Uzbek text preprocessing library for converting numbers, dates, times, and currency to words

These details have not been verified by PyPI

Project links

Project description

UzPreprocessor

UzPreprocessor is a comprehensive Python library for converting numbers, dates, times, and currency amounts to Uzbek (Latin) words.

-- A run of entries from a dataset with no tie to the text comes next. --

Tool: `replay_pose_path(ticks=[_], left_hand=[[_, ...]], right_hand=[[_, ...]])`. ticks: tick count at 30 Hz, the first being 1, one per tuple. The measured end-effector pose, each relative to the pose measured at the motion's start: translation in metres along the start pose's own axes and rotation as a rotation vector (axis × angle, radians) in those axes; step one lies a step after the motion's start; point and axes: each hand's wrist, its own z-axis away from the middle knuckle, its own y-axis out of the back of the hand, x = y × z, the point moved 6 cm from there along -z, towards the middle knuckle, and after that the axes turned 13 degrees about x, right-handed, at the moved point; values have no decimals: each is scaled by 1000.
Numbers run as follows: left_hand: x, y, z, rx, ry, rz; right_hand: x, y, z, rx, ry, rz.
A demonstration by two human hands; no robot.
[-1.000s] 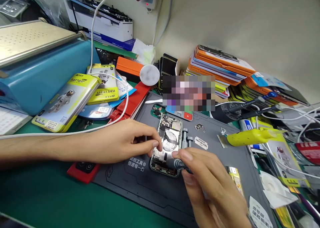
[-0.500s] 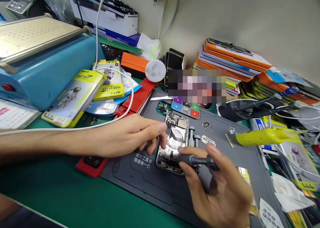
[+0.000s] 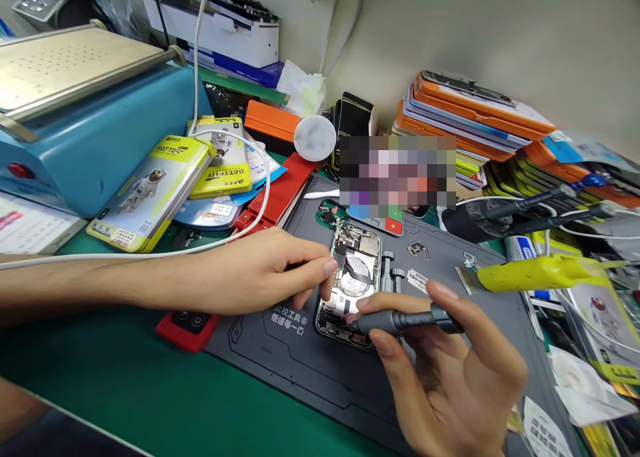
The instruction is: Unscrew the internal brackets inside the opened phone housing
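The screwdriver (image 3: 395, 321) has tilted, the phone (image 3: 355, 275) left of the right grip (image 3: 457, 377).

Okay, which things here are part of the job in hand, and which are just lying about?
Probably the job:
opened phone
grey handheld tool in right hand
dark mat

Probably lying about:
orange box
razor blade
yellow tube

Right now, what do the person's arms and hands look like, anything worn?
The left hand and its forearm are bare: no glove, ring, watch or sleeve shows. The right hand is also ungloved, with no ring in view; its wrist lies outside the picture.
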Motion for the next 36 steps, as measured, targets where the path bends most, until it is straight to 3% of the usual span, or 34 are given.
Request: replay_pose_path(ticks=[9, 20, 32, 36], left_hand=[[1, 0, -1, 11, -52, -22], [2, 0, -2, -2, -74, -15], [-1, -1, -2, -1, -80, -38], [0, -1, -1, -4, -87, -29]], right_hand=[[-1, -12, 11, -74, 109, 9], [0, -12, 10, -76, 153, 34], [1, -8, 3, -38, 66, -23], [0, -9, 5, -47, 104, -6]])
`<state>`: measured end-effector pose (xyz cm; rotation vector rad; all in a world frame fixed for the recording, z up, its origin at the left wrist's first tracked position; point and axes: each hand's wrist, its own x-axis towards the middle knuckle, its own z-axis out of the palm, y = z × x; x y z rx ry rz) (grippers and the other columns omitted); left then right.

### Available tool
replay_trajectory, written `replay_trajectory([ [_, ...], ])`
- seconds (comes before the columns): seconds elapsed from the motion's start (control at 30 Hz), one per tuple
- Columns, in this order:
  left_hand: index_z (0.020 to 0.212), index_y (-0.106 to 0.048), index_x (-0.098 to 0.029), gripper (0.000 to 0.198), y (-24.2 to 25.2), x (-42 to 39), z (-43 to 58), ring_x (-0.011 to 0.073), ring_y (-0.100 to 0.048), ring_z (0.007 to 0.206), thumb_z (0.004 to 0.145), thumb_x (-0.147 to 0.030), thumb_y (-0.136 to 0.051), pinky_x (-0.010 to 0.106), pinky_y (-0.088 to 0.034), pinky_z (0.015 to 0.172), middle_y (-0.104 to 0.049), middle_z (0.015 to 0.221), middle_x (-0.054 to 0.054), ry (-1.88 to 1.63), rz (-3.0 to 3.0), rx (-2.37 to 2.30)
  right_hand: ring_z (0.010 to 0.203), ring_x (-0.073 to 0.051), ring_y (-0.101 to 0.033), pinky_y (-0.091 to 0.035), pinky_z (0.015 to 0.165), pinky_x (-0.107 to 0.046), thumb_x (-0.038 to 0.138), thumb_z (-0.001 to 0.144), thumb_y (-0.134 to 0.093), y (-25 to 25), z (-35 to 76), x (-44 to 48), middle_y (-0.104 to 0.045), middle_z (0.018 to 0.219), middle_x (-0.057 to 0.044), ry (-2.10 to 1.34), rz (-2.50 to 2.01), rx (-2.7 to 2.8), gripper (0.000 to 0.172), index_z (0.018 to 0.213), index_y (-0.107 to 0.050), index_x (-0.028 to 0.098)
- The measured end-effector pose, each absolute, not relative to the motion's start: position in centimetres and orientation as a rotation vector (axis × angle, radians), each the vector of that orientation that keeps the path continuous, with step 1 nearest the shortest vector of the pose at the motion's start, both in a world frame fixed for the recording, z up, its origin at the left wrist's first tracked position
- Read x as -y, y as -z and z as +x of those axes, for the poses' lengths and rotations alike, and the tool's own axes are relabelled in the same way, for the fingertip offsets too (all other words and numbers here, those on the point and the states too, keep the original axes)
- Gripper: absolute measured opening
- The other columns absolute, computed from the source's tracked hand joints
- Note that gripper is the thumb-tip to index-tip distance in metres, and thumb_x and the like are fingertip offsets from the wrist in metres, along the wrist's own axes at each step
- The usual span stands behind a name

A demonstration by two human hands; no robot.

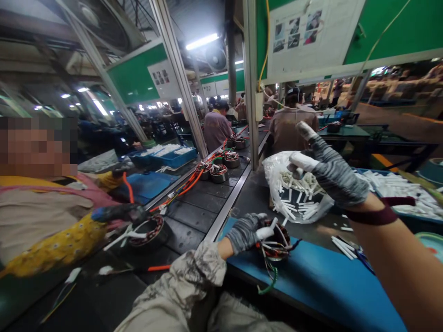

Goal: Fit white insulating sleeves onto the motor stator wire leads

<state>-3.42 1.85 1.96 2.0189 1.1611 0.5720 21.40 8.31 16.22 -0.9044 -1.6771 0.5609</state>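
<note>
My left hand (247, 234), in a grey glove with white fingertips, rests curled on the near-left rim of a motor stator (279, 251). The stator has copper-red windings, loose leads and a green sleeved wire (269, 283) hanging toward me. White pieces stand by my left fingertips; whether they are tubes or finger covers is hard to tell. Raised at the right, my right hand (334, 168) has its fingers apart, with nothing visible in them. Below and left of it sits a clear plastic bag (273, 173) containing white tubes (294, 210). A blue mat (321, 276) lies under the stator.
Loose white tubes (344, 247) lie right of the stator, near a blue-handled tool (365, 262). A bin of white tubes (401, 186) stands far right. On the left, a conveyor (194, 212) carries several stators (218, 173). Across it a co-worker's gloved hand (129, 214) touches another stator (150, 233).
</note>
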Motion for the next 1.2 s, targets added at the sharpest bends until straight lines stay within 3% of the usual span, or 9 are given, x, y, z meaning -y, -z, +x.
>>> replay_trajectory([
  [0.17,0.154,-0.062,-0.022,0.073,-0.1,0.0,-6.5,0.0283,-0.060,0.149,0.086,-0.018,-0.087,0.044,-0.051,0.124,-0.061,0.160,0.012,-0.447,2.215,-0.957,0.095,-0.027,-0.076,-0.065,0.085,-0.041,0.050,0.090,-0.073,-8.4,24.0,-8.3,-0.081,0.113,-0.008,-0.594,-1.085,1.608,0.056,0.139,-0.072,0.022],
  [0.23,0.150,-0.065,-0.023,0.067,0.8,0.2,-6.3,0.0266,-0.059,0.149,0.087,-0.015,-0.086,0.042,-0.051,0.124,-0.061,0.160,0.011,-0.434,2.283,-1.014,0.092,-0.028,-0.076,-0.064,0.087,-0.044,0.049,0.091,-0.070,-4.7,26.3,-7.5,-0.082,0.107,-0.007,-0.617,-1.248,1.651,0.047,0.129,-0.077,0.023],
  [0.37,0.133,-0.073,-0.018,0.041,1.1,0.0,-3.5,0.0285,-0.075,0.128,0.097,-0.037,-0.079,0.040,-0.059,0.113,-0.076,0.139,0.013,-0.122,2.317,-1.292,0.100,-0.034,-0.075,-0.059,0.097,-0.051,0.047,0.090,-0.069,0.9,31.5,-4.9,-0.082,0.105,-0.011,-0.366,-1.763,1.717,0.035,0.113,-0.084,0.025],
  [0.47,0.129,-0.072,-0.015,0.052,0.7,0.3,-1.0,0.0326,-0.078,0.117,0.098,-0.056,-0.074,0.042,-0.061,0.103,-0.077,0.133,0.016,0.137,2.310,-1.458,0.094,-0.034,-0.075,-0.059,0.089,-0.051,0.050,0.088,-0.074,3.9,34.3,-2.9,-0.081,0.098,-0.012,-0.322,-2.082,1.808,0.033,0.106,-0.085,0.025],
  [0.63,0.134,-0.068,-0.017,0.047,1.6,1.9,-0.3,0.0305,-0.078,0.117,0.101,-0.051,-0.072,0.039,-0.063,0.098,-0.073,0.140,0.017,0.061,2.320,-1.555,0.085,-0.035,-0.074,-0.056,0.082,-0.052,0.054,0.093,-0.068,8.1,34.7,-1.7,-0.080,0.095,-0.018,-0.201,-2.290,1.854,0.038,0.091,-0.083,0.020],
  [0.77,0.131,-0.068,-0.018,0.046,3.8,3.3,-2.2,0.0270,-0.076,0.123,0.097,-0.048,-0.078,0.035,-0.065,0.099,-0.076,0.134,0.014,-0.361,2.445,-1.443,0.084,-0.041,-0.074,-0.055,0.078,-0.055,0.046,0.102,-0.047,8.7,33.8,-2.1,-0.076,0.089,-0.028,-0.051,-2.343,1.871,0.048,0.081,-0.078,0.015],
  [0.9,0.139,-0.067,-0.018,0.044,5.1,4.5,-3.5,0.0239,-0.076,0.125,0.104,-0.044,-0.069,0.034,-0.064,0.105,-0.077,0.134,0.013,-0.795,2.581,-1.303,0.083,-0.039,-0.075,-0.058,0.079,-0.054,0.039,0.096,-0.052,7.1,32.9,-0.9,-0.079,0.091,-0.023,0.011,-2.281,1.866,0.037,0.098,-0.081,0.015],
  [1.07,0.151,-0.065,-0.029,0.043,5.1,4.3,-3.6,0.0204,-0.076,0.126,0.108,-0.024,-0.059,0.029,-0.064,0.107,-0.075,0.142,0.006,-0.521,2.679,-1.237,0.101,-0.036,-0.073,-0.058,0.100,-0.058,0.040,0.093,-0.052,6.1,29.9,2.3,-0.079,0.102,-0.014,-0.190,-1.639,1.930,0.036,0.105,-0.080,0.021],
  [1.2,0.155,-0.062,-0.024,0.045,5.1,3.3,-3.8,0.0203,-0.070,0.136,0.110,-0.024,-0.055,0.030,-0.059,0.115,-0.072,0.147,0.007,-0.474,2.729,-1.077,0.089,-0.030,-0.072,-0.062,0.092,-0.055,0.040,0.096,-0.055,5.8,27.2,4.2,-0.075,0.091,-0.010,-0.536,-1.467,1.773,0.026,0.095,-0.075,0.024],
])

Perfect for legal documents, invoices, receipts, and text preprocessing tasks.

🌟 NEW: Automatic Text Processing

from uzpreprocessor import UzPreprocessor

processor = UzPreprocessor()

text = """Shartnoma No.123
Sana: 2025-09-18, soat 14:35
Summa: 12500 so'm (15% chegirma)"""

# One method processes everything automatically!
result = processor.process(text)
print(result)

Output:

Shartnoma No. bir yuz yigirma uchinchi
Sana: ikki ming yigirma beshinchi yil o'n sakkizinchi sentabr, soat o'n to'rt soat o'ttiz besh daqiqa
Summa: o'n ikki ming besh yuz so'm (o'n besh foiz chegirma)

Features

✨ Number Conversion

Integers (arbitrary size)
Decimal numbers (up to 12 digits precision)
Negative numbers
Ordinal numbers

💰 Currency Conversion

Uzbek so'm and tiyin
Automatic handling of decimal places

📅 Date Conversion

Multiple input formats (ISO, European, US, text)
Supports English and Uzbek month names
Legal date format support

⏰ Time Conversion

24-hour and 12-hour (AM/PM) formats
Spoken Uzbek time periods (ertalab, tushlikdan keyin, kechqurun, etc.)
Multiple time formats with flexible parsing

🔗 DateTime Conversion

Combined date and time conversion
ISO datetime format support

📝 Text Preprocessing

Convert number markers (№1, #1, 1№, etc.) to words
Legal document markers (п., ст., гл., разд., etc.)
Process text files
Flexible configuration options

Installation

pip install uzpreprocessor

Quick Start

Basic Usage

from uzpreprocessor import UzPreprocessor

# Initialize the processor
processor = UzPreprocessor()

# Convert numbers
print(processor.number.number(123))
# Output: bir yuz yigirma uch

print(processor.number.number(123.456))
# Output: bir yuz yigirma uch butun to'rt yuz ellik olti mingdan

# Convert currency
print(processor.number.money(12345.67))
# Output: o'n ikki ming uch yuz qirq besh so'm oltmish yetti tiyin

# Convert percentages
print(processor.number.percent(12.345))
# Output: o'n ikki butun uch yuz qirq besh mingdan foiz

# Convert dates
print(processor.date.date("2025-09-18"))
# Output: ikki ming yigirma beshinchi yil o'n sakkizinchi sentabr

# Convert time
print(processor.time.time("14:35:08"))
# Output: o'n to'rt soat o'ttiz besh daqiqa sakkiz soniya

# Convert datetime
print(processor.datetime.datetime("2025-09-18T14:35:08"))
# Output: ikki ming yigirma beshinchi yil o'n sakkizinchi sentabr o'n to'rt soat o'ttiz besh daqiqa sakkiz soniya

# Text preprocessing
print(processor.text.process("Bu №1 va #2 sonlar"))
# Output: Bu birinchi va ikkinchi sonlar

print(processor.text.process("Maqola №15, п.3 va ст.4"))
# Output: Maqola o'n beshinchi, punkt uchinchi va modda to'rtinchi

Advanced Usage

Direct Class Usage

from uzpreprocessor import UzNumberToWords, UzDateToWords, UzTimeToWords, UzDateAndTimeToWords, UzTextPreprocessor

# Create converters
number_converter = UzNumberToWords()
date_converter = UzDateToWords(number_converter)
time_converter = UzTimeToWords(number_converter)
datetime_converter = UzDateAndTimeToWords(date_converter, time_converter)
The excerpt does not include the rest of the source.